Have a look at what server hosting options there are that would allow for my own ruby web server.
And then clone the interpreter there and hook it up to a simple web page that runs blossom code.

Stricter Language Enforcement

  • No ¬markname marks in any label's markset in a normal graph (not a rule's graph).
  • No duplicate node ids in a graph.
  • No duplicate variable names in a rule's parameter list.

Documentation

Write up the documentation a bit nicer, like.
Take inspiration from Rust, Hexagony, even Jelly.
And maybe some other other languages, and the York Uni's GP wiki page.

Decide on a license as well.

Graphical editor

GP had a graphical editor (albeit a terrible one).
Think about some designs for a graphical editor for blossom programmes.

Graph-conversion mode of blossom

Have a flag which just converts the supplied graph to the desired output.
Essentially this just performs a single noop as the programme.

Rework printer to be for specific formats

The current printer converts a graph to a string in some more-or-less ad-hoc way.
Rename it to BlossomFormatter (or something), and have it output a graph string in the blossom format.
Then add another DotFormatter which outputs a graph string in the dot format.

Matching on INVALID

Should it be possible for a rule to match on the invalid graph?
It would mean that rules can 'rescue' a programme back into a sensible state.
The downside would be that were this not the case, a programme could return immediately upon hitting an invalid graph.

Blossom Usage

Print usage of blossom command-line on help command, and maybe a more brief one for a specific command on incorrect usage of it.

Keywords for true/false

Maybe there should be an invalid keyword (if there isn't already) that is the equivilent of FALSE, and can be used in if/with statements. Or as a exit(1). There could also be a noop keyword which returns the current graph (so if it's a valid graph, this will return "true") that could also be used in if/with statements. There's already a NOOP instruction, so the keyword could just reference that. And it would be a simple matter of making an INVALID instruction that always returns the invalid graph, and having the invalid keyword referencing that.

Rational type

Are rational literals parsed? Are integer division results returning a rational or an integer? If a rational (which I think is preferable), is there an integer division operator? Or a floor function?

Edge variable matching

Variables' values can't be calculated if they only exist in an edge's label.

rule r1
    <int x>
    [1, 2 | 1->2 (x), 2->1 (x)]
 => [];

If there are two edges from node A to node B with values 3 and 4, and one from node B to node A with value 4, then the edges with value 4 should be matched, right? But this currently isn't possible.

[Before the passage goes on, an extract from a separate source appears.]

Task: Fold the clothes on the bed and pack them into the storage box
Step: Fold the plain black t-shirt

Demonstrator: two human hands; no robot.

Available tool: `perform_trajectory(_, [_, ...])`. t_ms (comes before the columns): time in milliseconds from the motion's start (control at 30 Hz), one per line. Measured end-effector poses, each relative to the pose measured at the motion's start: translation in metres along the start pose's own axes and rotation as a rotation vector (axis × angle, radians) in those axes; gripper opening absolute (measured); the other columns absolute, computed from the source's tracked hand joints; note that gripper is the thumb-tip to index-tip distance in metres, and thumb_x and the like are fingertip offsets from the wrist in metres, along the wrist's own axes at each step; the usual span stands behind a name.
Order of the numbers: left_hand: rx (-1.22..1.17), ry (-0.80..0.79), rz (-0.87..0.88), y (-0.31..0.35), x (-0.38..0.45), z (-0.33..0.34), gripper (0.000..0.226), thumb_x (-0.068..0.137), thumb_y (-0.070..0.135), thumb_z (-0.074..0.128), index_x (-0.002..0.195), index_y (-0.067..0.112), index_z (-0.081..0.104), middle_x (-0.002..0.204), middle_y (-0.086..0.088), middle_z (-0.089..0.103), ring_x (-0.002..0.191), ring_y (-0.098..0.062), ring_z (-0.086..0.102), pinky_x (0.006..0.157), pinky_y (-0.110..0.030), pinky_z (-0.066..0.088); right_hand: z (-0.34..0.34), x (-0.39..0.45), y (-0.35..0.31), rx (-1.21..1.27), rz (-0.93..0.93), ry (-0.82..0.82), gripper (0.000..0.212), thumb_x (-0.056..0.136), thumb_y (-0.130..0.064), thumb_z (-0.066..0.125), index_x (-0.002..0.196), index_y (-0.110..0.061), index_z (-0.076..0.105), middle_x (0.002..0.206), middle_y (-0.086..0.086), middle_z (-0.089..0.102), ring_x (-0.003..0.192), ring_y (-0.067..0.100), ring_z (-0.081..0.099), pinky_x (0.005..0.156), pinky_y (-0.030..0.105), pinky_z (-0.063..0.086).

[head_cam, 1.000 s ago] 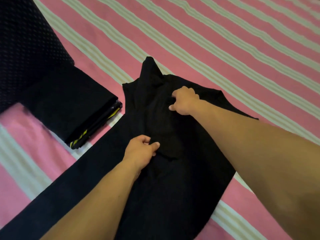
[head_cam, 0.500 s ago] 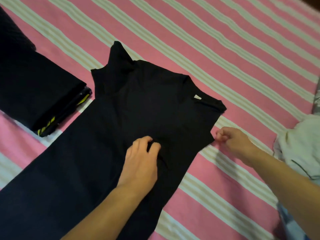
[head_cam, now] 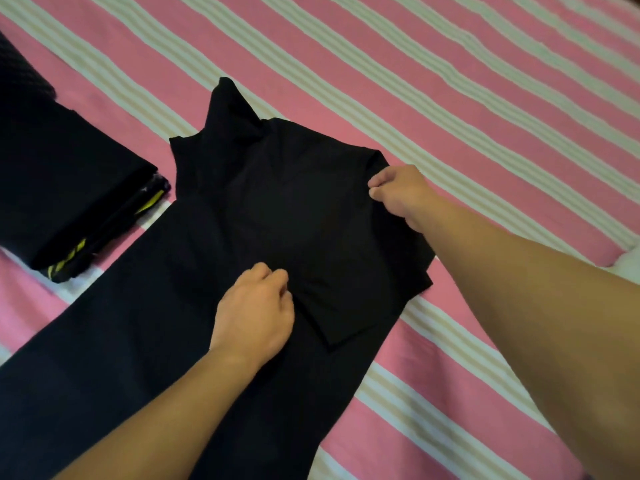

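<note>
A black T-shirt (head_cam: 277,209) lies spread on the pink and white striped bed (head_cam: 450,98), its lower part running toward the bottom left. The right side of the shirt is folded over onto its middle. My right hand (head_cam: 398,195) pinches the folded edge near the shoulder at the right. On the shirt's middle my left hand (head_cam: 256,313) rests with curled fingers, pinching the cloth beside the folded flap. One sleeve sticks up at the far end.
A stack of folded dark clothes (head_cam: 69,202) with yellow markings lies at the left, close to the shirt. A dark dotted fabric (head_cam: 20,81) sits at the far left edge. Something white (head_cam: 630,265) shows at the right edge.
My right hand has carried the shirt's right side over onto the middle and now grips the fold near the shoulder. My left hand stayed on the shirt's middle.
</note>
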State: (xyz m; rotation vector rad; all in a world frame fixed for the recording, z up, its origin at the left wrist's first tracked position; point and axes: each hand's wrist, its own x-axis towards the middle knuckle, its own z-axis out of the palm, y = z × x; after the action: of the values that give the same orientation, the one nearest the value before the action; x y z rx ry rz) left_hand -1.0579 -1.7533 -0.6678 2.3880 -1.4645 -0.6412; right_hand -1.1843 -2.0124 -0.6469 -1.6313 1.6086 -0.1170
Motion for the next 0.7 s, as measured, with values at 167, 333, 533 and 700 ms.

Also, there's a step where a possible matching is only kept if all the mappings it has have valid (read: equal) variable values. Edges can't be checked in the same way. Maybe check that the count of edges between two rule nodes with variable labels is equal to (or less than) the count of edges between two graph nodes with the same value of the right type. But this condition should be checked for all possible variable values, which may be more than one per matching (see above)

Label Restructuring

Marksets on an edge's label are not maintainable. At all. This seems bad to me, as the label's value is maintainable, using a variable. Should there be a convenient way to reference a markset? This seems like a lot of additional complexity (is a markset its own type? is it an array of marks, which are their own type?).

Perhaps marksets should be gotten rid of. Is a single label value enough? Another type (colour or style or something) could be added.

Maybe it needs to be a list of values. But then the same problem arises, there's no way to keep the rest-of-the-list of an edge's label. Only whichever variable you've matched on.

What's the use case for multiple values?
I think I can see a use-case for having both a value, and some styling/debugging information, or some marker of a 'head' node or edge. And maybe the current markset is fine for that goal.

Marks only internal?

Should marks be deleted when creating a final output graph? And if so, should they not be expected in a host graph?

This would mean that they would be only internal to blossom programmes, which seems fine.